CHAPTER 8 – The Binomial and Geometric Distributions – Dec. 12 – Jan. 13
Define binomial setting and distributions
Find mean and variance of binomial distributions
Define geometric setting and distributions; mean; standard deviation
Simulations in binomial, geometric settings
Compare binomial and geometric to probability distributions
CHAPTER 9 – Sampling Distributions – Jan. 18 – Feb. 1
Define parameter; variability; sampling distribution
Define, describe, and compare sampling distributions of proportions
Means, variances of sample proportion
Define and apply the Central Limit Theorem
Use simulations to develop sampling distributions
Compare sampling distributions to probability distributions
CHAPTERS 12 –Confidence Intervals and Test of Significance for Proportions
Feb. 2 – Feb. 17
Discuss the meaning of a confidence interval; simulate making a confidence interval
Find the sample confidence interval for proportions
Find the sample confidence interval for the difference between two proportions
Define margin of error, standard error vs. standard deviation
Given a specific margin of error, determine appropriate sample size
Discuss the logic of significance testing, null and alternative hypothesis, p-values; one and two sided tests; degrees of freedom
Perform sample test for a proportion
Perform sample test for a difference between two proportions
CHAPTERS 12, 11, 10 – TESTS OF SIGNIFICANCE – Feb. 20 – March 10
Discuss and compare the graphs z- and t-distributions
Find the sample confidence interval for means
Find the sample confidence interval for the difference between two means
Define margin of error, standard error vs. standard deviation
Given a specific margin of error, determine appropriate sample size
Discuss the logic of significance testing, null and alternative hypothesis, p-values; one and two sided tests; degrees of freedom
Perform sample test for means
Perform sample test for a difference between two means
Perform sample test for a set of matched pairs data
Compare significance tests to confidence intervals
Discuss Type I and Type II errors, robustness, pooled vs. unpooled; concept of power
CHAPTER 13 – CHI SQUARE DISTRIBUTIONS – March 13 – March 17
Organize relations in two-way tables
Perform chi square tests for goodness of fit, homogeneity of proportions,
and independence (one- and two-way tables)
Compare chi square tests to two-sided proportion tests
Apply chi-square tests to real life applications
CHAPTER 14 – Inference for Regression – March 20 – March 31
Determine and recognize situations in which inference for regression lines is not safe
Discuss the meaning of slope
Perform a test for the inference of the slope of the regression line
Read computer printouts to find the slope, intercept, regression line, standard errors and standard error about the line.
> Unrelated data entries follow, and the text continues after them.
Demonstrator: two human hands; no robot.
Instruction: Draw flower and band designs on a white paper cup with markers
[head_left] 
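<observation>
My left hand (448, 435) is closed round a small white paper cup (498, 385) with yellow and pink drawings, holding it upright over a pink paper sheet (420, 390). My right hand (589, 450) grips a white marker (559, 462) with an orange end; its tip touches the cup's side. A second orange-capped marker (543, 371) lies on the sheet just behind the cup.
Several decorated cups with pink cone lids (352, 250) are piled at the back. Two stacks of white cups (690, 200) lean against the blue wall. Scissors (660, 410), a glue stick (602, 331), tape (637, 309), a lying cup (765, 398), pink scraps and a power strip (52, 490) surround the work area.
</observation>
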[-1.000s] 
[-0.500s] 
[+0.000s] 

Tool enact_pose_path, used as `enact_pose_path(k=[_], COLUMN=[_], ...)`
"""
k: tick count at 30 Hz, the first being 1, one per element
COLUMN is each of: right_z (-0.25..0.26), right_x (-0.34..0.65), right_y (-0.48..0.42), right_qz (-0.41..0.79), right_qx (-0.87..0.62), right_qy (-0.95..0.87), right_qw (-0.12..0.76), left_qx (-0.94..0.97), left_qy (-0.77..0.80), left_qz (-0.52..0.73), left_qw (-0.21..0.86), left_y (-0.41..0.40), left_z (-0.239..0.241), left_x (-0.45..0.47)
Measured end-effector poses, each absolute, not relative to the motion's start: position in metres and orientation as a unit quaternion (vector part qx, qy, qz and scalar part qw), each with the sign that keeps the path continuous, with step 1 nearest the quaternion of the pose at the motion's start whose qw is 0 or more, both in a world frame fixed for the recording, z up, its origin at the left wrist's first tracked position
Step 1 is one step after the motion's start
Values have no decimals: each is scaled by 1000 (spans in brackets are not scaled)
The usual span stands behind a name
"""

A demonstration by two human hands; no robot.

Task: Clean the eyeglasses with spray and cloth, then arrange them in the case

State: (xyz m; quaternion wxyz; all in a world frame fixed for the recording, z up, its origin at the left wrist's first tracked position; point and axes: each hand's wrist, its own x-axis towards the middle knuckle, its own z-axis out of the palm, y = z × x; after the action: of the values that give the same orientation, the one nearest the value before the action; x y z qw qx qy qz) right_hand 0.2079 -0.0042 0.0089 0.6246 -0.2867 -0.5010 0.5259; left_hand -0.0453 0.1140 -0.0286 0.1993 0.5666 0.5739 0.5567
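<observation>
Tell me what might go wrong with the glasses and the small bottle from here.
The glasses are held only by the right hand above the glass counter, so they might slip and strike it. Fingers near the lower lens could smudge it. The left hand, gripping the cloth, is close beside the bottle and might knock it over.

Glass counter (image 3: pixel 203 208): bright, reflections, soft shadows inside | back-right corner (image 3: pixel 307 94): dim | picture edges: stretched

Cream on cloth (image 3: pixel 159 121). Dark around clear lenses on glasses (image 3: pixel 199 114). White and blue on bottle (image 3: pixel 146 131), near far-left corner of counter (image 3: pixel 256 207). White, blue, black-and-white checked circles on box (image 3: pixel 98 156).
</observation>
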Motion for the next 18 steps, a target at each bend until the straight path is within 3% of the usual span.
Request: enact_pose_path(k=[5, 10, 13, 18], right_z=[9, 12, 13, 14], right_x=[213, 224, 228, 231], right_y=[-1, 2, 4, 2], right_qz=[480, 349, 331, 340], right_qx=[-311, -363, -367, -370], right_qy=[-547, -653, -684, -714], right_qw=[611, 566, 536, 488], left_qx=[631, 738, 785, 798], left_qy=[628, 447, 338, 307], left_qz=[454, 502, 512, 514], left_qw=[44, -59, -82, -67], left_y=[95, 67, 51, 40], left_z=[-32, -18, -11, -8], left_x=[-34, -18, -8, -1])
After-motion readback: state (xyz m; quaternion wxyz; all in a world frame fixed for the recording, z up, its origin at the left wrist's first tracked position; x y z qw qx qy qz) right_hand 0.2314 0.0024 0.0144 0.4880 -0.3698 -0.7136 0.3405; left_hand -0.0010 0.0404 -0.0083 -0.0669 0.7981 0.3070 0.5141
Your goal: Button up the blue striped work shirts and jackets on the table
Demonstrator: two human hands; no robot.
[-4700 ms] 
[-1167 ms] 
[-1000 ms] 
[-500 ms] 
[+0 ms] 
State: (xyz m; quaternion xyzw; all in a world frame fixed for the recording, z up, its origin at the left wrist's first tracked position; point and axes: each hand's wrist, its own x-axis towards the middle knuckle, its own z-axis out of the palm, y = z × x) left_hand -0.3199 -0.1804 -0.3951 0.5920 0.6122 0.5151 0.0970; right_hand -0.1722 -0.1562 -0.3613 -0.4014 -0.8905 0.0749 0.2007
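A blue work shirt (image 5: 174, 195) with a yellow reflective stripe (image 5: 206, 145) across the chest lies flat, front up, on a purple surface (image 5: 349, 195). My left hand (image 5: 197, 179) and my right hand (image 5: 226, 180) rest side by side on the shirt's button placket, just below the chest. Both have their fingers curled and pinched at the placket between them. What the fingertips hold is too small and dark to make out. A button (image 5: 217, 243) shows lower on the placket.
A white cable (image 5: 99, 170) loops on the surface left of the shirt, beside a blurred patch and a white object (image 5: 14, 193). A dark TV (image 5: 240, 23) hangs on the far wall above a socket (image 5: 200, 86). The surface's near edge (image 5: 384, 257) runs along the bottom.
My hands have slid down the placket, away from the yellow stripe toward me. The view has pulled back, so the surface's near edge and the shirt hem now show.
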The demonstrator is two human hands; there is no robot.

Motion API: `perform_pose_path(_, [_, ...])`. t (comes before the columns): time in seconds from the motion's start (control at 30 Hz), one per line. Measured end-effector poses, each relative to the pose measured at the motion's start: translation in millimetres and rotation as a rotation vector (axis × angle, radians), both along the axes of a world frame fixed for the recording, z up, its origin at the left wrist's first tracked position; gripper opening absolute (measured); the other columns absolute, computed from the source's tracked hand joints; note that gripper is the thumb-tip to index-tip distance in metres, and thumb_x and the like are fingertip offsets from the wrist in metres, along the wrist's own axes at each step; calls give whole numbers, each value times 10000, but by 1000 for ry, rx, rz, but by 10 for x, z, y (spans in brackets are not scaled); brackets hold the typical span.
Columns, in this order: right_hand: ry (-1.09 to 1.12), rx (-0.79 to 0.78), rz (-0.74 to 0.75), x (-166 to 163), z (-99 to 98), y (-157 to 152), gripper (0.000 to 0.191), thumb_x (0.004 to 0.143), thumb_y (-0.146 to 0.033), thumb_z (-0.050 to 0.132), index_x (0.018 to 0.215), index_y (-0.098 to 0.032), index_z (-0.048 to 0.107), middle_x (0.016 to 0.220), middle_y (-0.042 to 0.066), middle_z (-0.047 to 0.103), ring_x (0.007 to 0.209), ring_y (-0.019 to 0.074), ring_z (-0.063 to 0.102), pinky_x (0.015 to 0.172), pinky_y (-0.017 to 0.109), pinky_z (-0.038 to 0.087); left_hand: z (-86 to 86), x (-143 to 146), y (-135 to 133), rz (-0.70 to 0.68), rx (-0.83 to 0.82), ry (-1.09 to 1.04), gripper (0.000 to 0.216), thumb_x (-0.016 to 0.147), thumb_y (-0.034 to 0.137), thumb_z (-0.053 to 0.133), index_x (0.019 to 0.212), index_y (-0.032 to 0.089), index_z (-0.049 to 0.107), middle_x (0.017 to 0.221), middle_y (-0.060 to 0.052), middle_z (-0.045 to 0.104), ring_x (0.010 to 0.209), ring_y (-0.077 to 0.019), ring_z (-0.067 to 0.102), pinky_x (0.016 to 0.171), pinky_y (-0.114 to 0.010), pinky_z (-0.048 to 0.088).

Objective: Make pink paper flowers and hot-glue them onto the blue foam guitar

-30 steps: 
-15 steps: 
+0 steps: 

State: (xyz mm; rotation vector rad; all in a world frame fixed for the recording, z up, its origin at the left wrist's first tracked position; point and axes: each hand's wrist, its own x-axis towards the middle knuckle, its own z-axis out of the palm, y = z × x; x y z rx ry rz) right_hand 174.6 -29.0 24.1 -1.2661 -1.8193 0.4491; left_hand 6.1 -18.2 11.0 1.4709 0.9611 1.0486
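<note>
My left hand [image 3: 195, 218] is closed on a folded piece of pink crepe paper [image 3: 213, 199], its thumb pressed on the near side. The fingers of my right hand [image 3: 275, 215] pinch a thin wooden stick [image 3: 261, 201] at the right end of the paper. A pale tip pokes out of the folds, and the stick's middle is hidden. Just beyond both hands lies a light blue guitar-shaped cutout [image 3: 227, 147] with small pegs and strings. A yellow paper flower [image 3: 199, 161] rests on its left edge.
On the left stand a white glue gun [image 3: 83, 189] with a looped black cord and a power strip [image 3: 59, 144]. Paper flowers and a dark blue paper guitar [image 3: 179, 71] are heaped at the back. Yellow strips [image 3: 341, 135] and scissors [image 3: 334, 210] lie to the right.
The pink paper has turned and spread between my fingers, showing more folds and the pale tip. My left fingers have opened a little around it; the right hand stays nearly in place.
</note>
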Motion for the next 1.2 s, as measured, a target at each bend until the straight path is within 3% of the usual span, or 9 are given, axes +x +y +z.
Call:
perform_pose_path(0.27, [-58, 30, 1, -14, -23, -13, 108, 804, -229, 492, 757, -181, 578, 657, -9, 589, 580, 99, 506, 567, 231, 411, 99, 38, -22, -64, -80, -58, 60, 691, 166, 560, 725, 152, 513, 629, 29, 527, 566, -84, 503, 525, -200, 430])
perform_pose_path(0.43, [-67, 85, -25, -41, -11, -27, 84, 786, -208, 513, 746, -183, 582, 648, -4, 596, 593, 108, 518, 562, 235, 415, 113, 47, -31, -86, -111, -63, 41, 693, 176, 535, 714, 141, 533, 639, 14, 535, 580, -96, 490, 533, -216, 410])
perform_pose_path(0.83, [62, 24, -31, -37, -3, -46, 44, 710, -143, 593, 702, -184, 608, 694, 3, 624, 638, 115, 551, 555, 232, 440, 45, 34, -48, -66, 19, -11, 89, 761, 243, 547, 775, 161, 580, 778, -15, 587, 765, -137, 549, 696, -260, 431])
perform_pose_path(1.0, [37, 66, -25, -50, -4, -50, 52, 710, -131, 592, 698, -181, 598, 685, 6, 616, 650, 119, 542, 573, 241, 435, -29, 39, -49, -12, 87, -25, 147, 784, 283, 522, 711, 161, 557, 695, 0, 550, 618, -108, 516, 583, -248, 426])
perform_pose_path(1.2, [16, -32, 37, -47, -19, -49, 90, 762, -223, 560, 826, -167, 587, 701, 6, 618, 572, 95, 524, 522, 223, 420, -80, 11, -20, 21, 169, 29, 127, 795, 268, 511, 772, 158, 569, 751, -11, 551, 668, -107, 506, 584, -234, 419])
Review for AP Exam – April 14 – May 1
Use old exams, Amsco book, Barron’s book, textbook supplementary material, projects to review for exam

Note: Throughout the year, previously released AP questions will be used as test questions, class discussions; the grading and use of rubrics will be discussed as these examples are used.

After the exam: May 3 – May 31
Project: 1) Students will formulate a sample, take a survey and report the results.
2) Students will design an experiment, observe the results, perform a test, and report
the results.
3) Students will watch “Magic Town” and/or “Civil Action” to report on use of statistics
in the media.
4) Students will work several teacher-made labs involving statistical concepts.